Me quedó picando el tema hasta que lo volví a ver unos días después, un sábado a la tarde. Yo estaba cerrando el negocio, cuando lo divisé caminando hacia mí, a unos cincuenta metros. Abrí los brazos y lo esperé con un abrazó que devolvió con timidez. Me iba a ver al equipo del barrio, el mismo en el que el Toro había debutado cincuenta años ha, y estaba llegando medio justo. Lo invité a la cancha, sabiendo que él no iba. Y para mi asombro me dijo que sí, que venía. Me puse contento.

Fuimos hasta el auto que estaba enfrente y le di arranque. Pasaron algunas cuadras y el silencio no se había roto. Como siempre yo esperaba que él hablara. Él siempre había hablado. Pero ahora no. Entonces, empecé a preguntarle cuestiones relacionadas con el equipo y sus años vistiendo su camiseta. 

“No me acuerdo mucho”, “Yo jugaba muy bien” y “La gente me quería mucho”, fueron las tres oraciones con las que, lacónico, respondía a mis estímulos. Me di cuenta que eran frases hechas. Que alternaba sin pensar. Como comodines. Como mantras.

Cuando llegamos a la cancha y sabiendo que no tenía entrada ni era socio, encaré al pibe de UTEDYC y le expliqué quién era el Toro. Lo miró y era como si le hablara de un extraterrestre. “Andá a consultar”, le ordené. El muchacho volvió y abrió el molinete. Antes le dijo: “Mi jefe dice que eras un fenómeno, pasá”. El Toro me miró con cierta incredulidad.

Subimos unos escalones y nos sentamos. Habíamos llegado bien. Faltaban quince minutos.

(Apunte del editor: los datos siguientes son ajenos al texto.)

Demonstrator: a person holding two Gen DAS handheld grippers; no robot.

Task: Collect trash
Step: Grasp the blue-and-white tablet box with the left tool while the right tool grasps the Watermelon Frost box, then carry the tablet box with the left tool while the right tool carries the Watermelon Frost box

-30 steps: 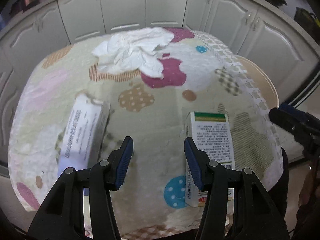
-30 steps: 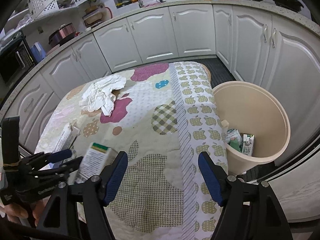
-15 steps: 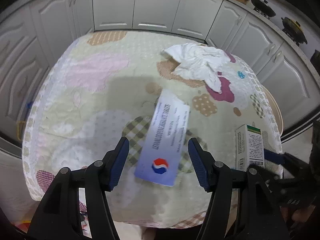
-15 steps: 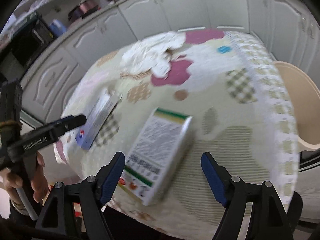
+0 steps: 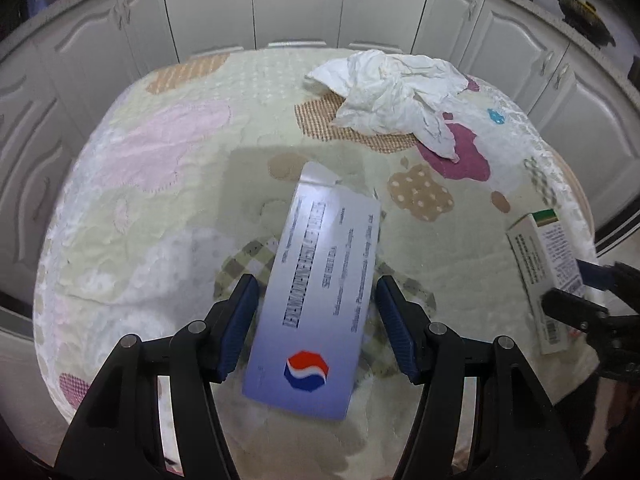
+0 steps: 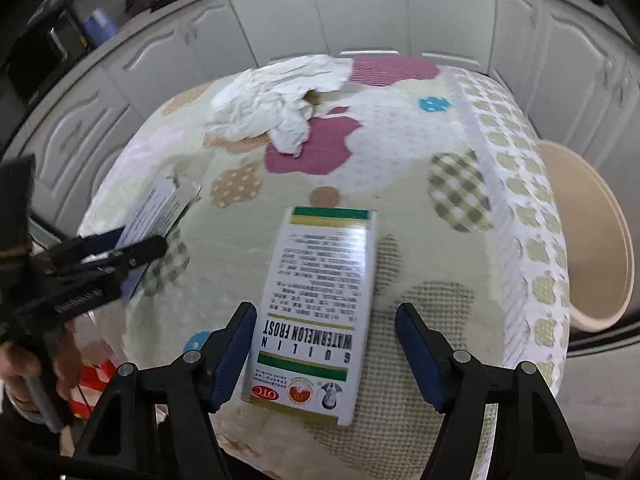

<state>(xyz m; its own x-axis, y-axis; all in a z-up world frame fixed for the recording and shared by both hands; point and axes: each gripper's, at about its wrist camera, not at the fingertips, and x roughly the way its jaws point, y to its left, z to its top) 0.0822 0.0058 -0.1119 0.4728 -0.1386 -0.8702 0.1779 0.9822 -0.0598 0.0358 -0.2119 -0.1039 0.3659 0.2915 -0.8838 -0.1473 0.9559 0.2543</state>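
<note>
A flat blue-white carton (image 5: 320,292) with a red-blue logo lies on the quilted table cover. My left gripper (image 5: 316,328) is open, one finger at each side of it, not touching. A white and green medicine box (image 6: 320,312) lies near the front edge. My right gripper (image 6: 326,354) is open and straddles the box, with a gap on the right. The box also shows in the left wrist view (image 5: 544,276), and the carton in the right wrist view (image 6: 156,208). A crumpled white paper (image 5: 392,100) lies at the far side, also in the right wrist view (image 6: 276,100).
A beige trash bin (image 6: 592,236) stands on the floor right of the table. White kitchen cabinets (image 5: 300,4) curve around behind. The table cover (image 5: 160,200) hangs over the edges. A red-and-white thing (image 6: 94,384) shows below the table's left edge.
Both grippers have moved forward and down over their items. The left one now frames the carton, and the right one now frames the medicine box. Both stay open.
</note>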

Lo felicité por el elogio que le habían regalado. Seguí insistiendo con las preguntas y empecé a enfocar en algunas más obvias, como su paso por River, por el Real, por España. Comodín. Mantra. Yo no lo podía creer. Y ahí me di cuenta. 

El Toro no pudo responder contando ninguna historia porque se había olvidado de las anécdotas y también se había olvidado de contar. Y se había olvidado de todo porque estaba enfermo. Esa era su enfermedad. Alzheimer quizás. Y yo que creía que era depresión.

Se acercó un señor con un nene. “Toro querido, ¿te acordás esa jugada que hacías?”, le preguntó y sin esperar respuesta empezó hacer una morisqueta torpe con su cuerpo añoso, moviéndose para un lado y para el otro: “Flip, Flap, ¿te acordás, Toro?” repitió el señor y sin esperar respuesta miró a su nieto: “No sabés qué jugador que fue el Toro Patiño, el mejor cuatro que vi en mi vida y mirá que vi muchos, eh”.

El Toro, avergonzado, recibió el abrazo del hombre. El chiquito aprovechó para extender una birome y pedir que le firmara la camiseta.

El Toro puso el gancho y me miró. Yo sentí que me quería decir “la pucha, parece que es verdad, que fui bastante bueno”, pero solo atinó a mover la cabeza.

Me dio mucha pena darme cuenta que no estaba disfrutando el tan ansiado reconocimiento.

Apenas grité los dos goles del triunfo tranquilo. Me había ganado la nostalgia.

 

Durante el silencioso camino de vuelta, de pronto, comprendí su padecimiento, en toda su dimensión. Yo no era doctor, pero esto era evidente. Aceleré con los ojos llenos de lágrimas y en cinco minutos llegué a destino. 

Cuando bajó, caminó hasta la puerta de su casa y me saludó desde allí sin ninguna emoción, ya no tuve dudas. Había un culpable del ocaso del Toro. Fue el olvido. El olvido al que lo sometieron acabó victorioso.